Post by deniselmf » 10 Apr 2016 20:24

Mike,

You asked:

"Could you perhaps explain why you are "definitely not a fan of Method 1" when it would clearly solve this problem."

As I wrote I started my researches in the mid-1960s. During the next two decades, while military assignments took me from the USA to Japan, back to the USA, to Germany, back to other locations in the USA, and back to Germany, I spent occasional hours at the Family History Library (FHL) in Salt Lake City, various branches of the FHL, branches of the USA National Archives, or state repositories reading records and obtaining information.

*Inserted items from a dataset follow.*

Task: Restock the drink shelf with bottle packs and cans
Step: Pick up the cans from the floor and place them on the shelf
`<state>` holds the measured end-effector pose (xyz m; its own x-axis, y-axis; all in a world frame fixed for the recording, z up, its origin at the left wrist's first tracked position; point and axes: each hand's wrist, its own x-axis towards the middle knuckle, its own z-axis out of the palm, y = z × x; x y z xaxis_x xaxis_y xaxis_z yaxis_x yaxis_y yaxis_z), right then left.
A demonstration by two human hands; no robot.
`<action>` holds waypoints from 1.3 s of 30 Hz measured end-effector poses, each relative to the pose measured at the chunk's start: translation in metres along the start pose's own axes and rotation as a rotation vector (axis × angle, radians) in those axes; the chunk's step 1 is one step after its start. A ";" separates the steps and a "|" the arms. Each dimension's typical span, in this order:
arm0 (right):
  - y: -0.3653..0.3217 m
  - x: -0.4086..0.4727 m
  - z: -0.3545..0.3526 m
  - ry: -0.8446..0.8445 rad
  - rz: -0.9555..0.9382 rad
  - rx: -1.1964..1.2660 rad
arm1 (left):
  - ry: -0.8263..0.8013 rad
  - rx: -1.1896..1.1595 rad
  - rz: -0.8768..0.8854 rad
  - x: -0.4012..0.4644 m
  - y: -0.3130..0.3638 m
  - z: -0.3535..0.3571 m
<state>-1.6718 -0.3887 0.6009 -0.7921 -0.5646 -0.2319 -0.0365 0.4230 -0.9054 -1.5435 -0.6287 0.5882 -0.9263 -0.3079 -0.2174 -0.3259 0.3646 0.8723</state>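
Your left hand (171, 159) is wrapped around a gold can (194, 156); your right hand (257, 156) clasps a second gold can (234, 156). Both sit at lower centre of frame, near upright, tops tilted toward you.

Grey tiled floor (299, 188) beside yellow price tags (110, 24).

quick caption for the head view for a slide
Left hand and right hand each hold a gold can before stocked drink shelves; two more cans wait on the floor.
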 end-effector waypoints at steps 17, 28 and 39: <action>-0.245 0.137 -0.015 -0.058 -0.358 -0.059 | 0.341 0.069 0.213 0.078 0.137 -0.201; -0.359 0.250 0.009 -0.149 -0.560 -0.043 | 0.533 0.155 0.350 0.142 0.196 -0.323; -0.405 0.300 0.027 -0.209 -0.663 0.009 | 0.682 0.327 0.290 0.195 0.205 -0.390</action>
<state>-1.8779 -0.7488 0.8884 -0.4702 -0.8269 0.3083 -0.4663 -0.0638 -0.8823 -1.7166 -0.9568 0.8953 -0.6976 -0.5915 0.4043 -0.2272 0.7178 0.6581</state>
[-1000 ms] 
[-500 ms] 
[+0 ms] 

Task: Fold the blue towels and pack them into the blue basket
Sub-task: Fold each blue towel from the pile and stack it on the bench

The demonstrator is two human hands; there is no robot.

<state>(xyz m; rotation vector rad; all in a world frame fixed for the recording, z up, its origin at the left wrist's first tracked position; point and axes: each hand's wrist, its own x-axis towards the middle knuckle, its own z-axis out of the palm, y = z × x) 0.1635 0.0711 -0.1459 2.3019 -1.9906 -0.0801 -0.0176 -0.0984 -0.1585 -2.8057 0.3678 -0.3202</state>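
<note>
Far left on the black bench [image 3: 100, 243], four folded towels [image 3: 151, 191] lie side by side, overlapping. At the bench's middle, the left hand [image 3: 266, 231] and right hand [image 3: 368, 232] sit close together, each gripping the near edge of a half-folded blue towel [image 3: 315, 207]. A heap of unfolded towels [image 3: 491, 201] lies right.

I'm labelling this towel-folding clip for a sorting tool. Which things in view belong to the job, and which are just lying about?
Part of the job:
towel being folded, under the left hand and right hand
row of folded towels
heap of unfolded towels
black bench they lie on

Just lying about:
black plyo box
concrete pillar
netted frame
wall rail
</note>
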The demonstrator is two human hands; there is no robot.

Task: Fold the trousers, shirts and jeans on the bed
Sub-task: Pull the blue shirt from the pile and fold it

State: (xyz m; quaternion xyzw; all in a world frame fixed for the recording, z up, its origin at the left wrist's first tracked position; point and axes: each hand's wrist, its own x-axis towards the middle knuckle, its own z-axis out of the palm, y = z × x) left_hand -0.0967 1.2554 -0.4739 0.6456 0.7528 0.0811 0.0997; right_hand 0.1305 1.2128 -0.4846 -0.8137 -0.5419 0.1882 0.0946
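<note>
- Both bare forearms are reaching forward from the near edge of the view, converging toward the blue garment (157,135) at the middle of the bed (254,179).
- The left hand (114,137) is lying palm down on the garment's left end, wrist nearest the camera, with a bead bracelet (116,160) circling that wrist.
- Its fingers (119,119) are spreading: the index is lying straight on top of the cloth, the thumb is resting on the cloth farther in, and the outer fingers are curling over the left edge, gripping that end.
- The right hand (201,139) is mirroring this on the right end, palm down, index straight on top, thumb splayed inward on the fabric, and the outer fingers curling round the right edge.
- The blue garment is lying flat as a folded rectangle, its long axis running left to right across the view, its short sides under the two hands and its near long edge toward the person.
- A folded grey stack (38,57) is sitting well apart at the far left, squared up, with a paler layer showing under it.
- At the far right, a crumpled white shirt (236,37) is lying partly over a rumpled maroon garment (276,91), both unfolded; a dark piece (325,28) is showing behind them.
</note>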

For me, a 'source' is described as a distinct record set, whether a FHL microfilm record of a USA county birth register, the 1850 USA census (consisting of multiple microfilms) from the National Archives, or a set of marriage registers at a county courthouse. That description is distinctly different from a 'citation', as the citation describes particularly where within the source the information was found.

With today's computerized, online record 'sources' that means I identify a record collection such as "California, Select Marriages, 1850-1945" from Ancestry or "Index to Marriage Bonds 1810-1932" (microfilm collection RS551A) from the Provincial Archives of New Brunswick as a distinct 'source'. At the moment my genealogical record identifies just more than 500 such 'sources'.

The above process I've used throughout the decades does not describe Method 1, as Method 1 combines the elements of source and citation together. I have been using my research method for a 'few' decades. Plus, my 'genealogical education' from the early 1970s and later has emphasized the process I use.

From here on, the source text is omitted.